Session

Human Risk: Why Influence Is the New Attack Vector

For decades, cybersecurity has treated people as the problem.

Users click links.
Employees make mistakes.
Victims fall for scams.

But what if we've been looking at it backwards?

While defenders focused on technology, entire industries evolved around understanding, predicting, and influencing human behavior. Today's attackers combine behavioral data, AI-generated persuasion, social engineering, and psychological targeting to exploit trust at scale.

This session challenges one of cybersecurity's oldest assumptions and introduces a new framework for understanding human risk.
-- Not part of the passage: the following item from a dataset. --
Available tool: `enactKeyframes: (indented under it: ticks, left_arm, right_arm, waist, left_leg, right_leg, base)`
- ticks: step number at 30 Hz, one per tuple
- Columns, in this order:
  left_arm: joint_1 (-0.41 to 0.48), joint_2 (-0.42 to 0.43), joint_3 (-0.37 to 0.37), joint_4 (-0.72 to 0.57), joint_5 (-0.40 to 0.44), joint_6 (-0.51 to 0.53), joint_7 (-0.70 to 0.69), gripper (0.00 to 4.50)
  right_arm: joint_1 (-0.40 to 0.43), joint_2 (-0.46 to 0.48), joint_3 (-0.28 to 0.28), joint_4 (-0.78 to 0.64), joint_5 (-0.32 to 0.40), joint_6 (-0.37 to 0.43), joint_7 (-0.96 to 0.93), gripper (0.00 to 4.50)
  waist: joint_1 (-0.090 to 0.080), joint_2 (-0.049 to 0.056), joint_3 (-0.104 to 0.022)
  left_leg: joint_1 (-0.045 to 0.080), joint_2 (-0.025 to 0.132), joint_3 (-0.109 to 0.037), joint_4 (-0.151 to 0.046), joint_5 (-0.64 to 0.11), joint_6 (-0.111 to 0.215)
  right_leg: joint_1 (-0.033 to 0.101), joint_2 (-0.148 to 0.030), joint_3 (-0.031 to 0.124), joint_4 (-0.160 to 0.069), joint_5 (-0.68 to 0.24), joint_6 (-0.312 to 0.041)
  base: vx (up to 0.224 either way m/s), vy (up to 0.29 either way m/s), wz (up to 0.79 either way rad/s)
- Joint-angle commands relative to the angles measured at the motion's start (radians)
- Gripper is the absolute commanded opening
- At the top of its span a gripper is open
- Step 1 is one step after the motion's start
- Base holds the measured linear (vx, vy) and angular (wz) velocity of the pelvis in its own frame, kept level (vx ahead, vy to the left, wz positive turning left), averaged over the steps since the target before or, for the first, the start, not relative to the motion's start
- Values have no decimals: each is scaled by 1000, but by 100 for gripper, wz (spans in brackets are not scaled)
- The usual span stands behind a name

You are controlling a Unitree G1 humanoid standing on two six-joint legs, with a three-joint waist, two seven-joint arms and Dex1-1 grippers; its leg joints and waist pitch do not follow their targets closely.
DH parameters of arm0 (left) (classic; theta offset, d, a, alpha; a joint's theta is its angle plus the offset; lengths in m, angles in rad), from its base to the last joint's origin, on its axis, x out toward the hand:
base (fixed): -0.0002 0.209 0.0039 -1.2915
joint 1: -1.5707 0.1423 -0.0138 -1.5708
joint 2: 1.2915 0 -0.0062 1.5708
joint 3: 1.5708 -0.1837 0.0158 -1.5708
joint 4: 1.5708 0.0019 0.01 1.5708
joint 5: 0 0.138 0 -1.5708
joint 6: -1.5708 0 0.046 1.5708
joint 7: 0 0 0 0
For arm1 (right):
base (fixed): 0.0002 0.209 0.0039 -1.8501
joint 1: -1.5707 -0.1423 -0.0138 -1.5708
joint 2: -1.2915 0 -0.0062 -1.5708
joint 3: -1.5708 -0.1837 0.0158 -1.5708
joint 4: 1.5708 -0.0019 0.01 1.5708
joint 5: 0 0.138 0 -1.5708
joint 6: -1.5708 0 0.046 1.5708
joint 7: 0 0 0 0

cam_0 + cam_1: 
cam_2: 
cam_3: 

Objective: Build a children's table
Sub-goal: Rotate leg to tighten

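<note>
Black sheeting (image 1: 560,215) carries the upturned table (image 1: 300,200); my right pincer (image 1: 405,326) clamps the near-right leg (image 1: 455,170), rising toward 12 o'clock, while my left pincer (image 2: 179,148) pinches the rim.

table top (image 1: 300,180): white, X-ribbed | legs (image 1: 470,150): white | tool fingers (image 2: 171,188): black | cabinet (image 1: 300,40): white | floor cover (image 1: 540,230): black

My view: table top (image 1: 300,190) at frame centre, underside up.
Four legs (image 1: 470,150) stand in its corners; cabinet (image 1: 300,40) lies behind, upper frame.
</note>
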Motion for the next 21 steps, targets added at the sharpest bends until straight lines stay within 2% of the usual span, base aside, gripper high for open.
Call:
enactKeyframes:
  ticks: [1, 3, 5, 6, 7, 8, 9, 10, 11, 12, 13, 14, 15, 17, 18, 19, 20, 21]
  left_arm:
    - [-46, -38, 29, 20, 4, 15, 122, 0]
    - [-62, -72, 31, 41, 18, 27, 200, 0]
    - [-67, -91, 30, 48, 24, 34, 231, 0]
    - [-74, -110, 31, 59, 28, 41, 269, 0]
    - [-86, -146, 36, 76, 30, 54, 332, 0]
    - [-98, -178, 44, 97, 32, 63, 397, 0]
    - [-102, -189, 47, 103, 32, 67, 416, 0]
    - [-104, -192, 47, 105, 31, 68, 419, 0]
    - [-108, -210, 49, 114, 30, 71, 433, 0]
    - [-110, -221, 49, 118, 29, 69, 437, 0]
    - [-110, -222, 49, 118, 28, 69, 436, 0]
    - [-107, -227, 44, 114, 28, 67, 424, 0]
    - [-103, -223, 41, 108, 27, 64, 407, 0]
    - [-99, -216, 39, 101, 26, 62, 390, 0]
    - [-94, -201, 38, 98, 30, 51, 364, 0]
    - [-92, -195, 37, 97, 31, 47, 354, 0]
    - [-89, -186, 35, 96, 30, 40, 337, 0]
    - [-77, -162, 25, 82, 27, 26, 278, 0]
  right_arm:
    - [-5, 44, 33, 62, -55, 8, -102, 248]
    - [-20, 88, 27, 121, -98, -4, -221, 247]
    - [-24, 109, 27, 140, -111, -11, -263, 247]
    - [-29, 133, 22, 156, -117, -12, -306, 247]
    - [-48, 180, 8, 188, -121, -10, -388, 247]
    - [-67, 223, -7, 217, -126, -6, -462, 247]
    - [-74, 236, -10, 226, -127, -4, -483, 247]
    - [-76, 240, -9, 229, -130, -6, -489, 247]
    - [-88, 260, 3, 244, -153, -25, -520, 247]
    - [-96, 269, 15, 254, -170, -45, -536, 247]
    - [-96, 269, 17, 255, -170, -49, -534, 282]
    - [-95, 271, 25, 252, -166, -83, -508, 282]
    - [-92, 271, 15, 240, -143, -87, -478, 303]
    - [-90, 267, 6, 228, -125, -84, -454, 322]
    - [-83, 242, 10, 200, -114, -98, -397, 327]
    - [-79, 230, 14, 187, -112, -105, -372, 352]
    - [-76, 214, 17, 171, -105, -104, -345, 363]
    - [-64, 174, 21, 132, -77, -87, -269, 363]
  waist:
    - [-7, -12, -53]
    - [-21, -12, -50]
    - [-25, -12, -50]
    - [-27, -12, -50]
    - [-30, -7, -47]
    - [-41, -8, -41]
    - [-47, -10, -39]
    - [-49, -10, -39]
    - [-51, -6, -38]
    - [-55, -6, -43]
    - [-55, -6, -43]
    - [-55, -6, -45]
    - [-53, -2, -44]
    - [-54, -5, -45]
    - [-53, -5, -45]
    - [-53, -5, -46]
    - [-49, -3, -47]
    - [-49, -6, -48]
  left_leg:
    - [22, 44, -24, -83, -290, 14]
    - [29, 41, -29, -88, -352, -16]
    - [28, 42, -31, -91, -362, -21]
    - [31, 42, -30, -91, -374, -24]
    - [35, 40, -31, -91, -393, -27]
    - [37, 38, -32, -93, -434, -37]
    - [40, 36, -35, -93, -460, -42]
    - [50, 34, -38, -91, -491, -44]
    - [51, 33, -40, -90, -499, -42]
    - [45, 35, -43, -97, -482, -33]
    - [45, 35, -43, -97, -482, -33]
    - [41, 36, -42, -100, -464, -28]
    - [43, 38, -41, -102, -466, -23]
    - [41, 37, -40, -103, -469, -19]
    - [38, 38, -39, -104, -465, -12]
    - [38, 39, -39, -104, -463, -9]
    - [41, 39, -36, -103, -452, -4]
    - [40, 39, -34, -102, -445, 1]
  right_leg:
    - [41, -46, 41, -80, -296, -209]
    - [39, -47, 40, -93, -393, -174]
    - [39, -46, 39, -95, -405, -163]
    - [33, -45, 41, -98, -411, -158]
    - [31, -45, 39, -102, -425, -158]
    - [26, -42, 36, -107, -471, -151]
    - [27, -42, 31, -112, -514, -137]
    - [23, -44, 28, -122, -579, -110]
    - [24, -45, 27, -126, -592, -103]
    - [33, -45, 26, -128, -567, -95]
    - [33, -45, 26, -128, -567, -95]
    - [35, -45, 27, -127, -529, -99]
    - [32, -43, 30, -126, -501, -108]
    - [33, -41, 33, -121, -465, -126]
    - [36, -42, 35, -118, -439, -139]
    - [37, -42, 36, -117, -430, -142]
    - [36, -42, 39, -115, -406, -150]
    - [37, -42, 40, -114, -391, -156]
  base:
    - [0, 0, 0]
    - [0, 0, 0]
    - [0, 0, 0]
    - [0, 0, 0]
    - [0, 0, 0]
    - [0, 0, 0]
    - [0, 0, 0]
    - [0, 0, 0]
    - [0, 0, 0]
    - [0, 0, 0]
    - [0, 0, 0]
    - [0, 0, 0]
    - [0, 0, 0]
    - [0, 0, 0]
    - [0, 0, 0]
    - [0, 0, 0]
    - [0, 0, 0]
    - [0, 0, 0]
Rather than viewing people as security failures, we'll explore how humans have become the primary target of increasingly sophisticated influence systems.

Through examples drawn from fraud, social engineering, AI, and behavioral manipulation, attendees will gain a deeper understanding of how trust is exploited and what defenders can do about it.


Session Type: Keynote, General Session, Security Conference

Audience: Security professionals, risk leaders, fraud teams, executives, product teams

Technical Level: Beginner to Intermediate

Preferred Length: 30-60 minutes

Key Takeaways:
• Reframe human behavior as an attack surface
• Understand modern influence and manipulation techniques
• Learn why traditional awareness programs struggle
• Explore new approaches to human-centered security

Catherine (Cat) Karow

Cat Karow built security for Apple, the White House, and Fortune 100s. Then her mom got scammed, and she discovered the next cybersecurity frontier wasn't infrastructure. It was human beings.